§ EXERCISE INSTRUCTIONS
Pictures stay out of the copy; output exactly the lines from the one containing "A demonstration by" through the end of the material.

§ GIVEN DATA
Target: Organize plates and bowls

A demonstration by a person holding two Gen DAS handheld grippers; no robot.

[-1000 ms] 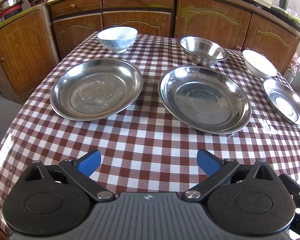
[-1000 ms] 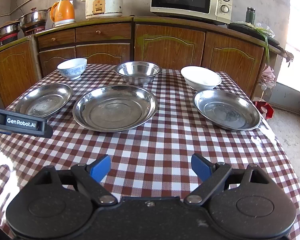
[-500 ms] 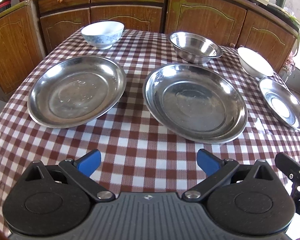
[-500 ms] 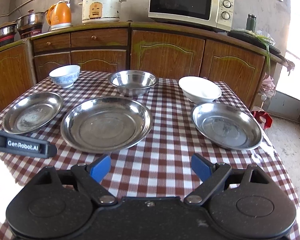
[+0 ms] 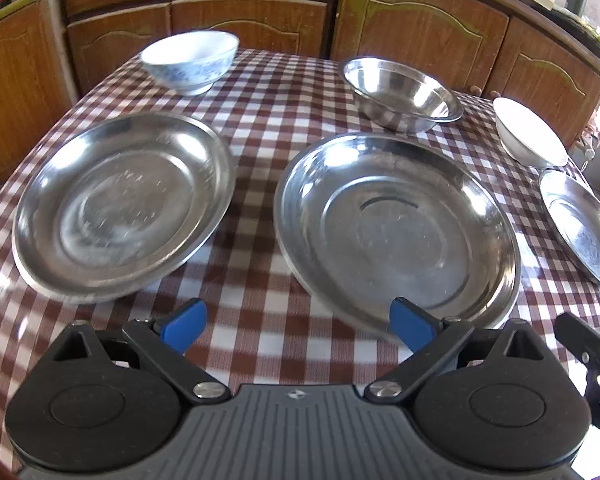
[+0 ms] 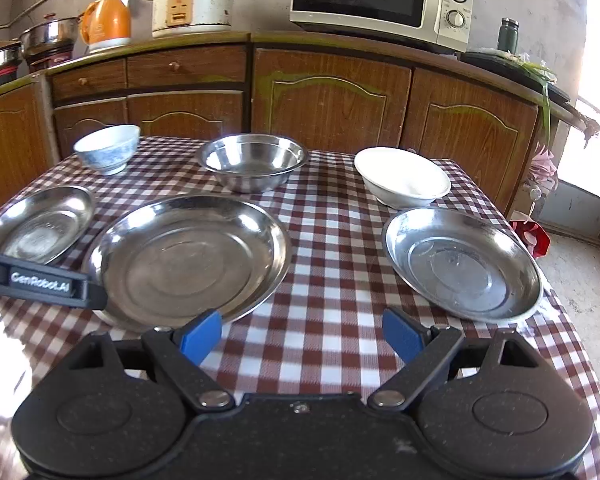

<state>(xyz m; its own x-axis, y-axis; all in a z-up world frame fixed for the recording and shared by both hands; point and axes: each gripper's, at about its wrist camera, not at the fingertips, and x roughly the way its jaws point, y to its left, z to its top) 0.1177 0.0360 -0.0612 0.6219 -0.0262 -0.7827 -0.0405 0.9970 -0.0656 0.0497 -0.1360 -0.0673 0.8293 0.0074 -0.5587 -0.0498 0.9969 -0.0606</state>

§ SOLUTION FOR THIS TASK
A demonstration by a person holding two Gen DAS handheld grippers; no robot.

[-1000 ms] 
[-1000 ms] 
[-500 ms] 
[-500 ms] 
[+0 ms] 
[+0 ms] 

<state>(xyz m; its own x-axis, y-axis; all in a z-up world frame fixed for the recording and shared by both hands; point and axes: each gripper's, at about its wrist camera, not at the fingertips, and x roughly the way its jaws point, y to its left, z to its top) 0.1177 0.0360 -0.0612 0.6219 -0.0262 -0.7827 -0.0405 0.9970 -0.0656 0.0497 -0.1360 -0.0673 0.8293 0.0074 -0.5587 -0.0498 0.9969 -0.0606</state>

No other output belongs with this exercise.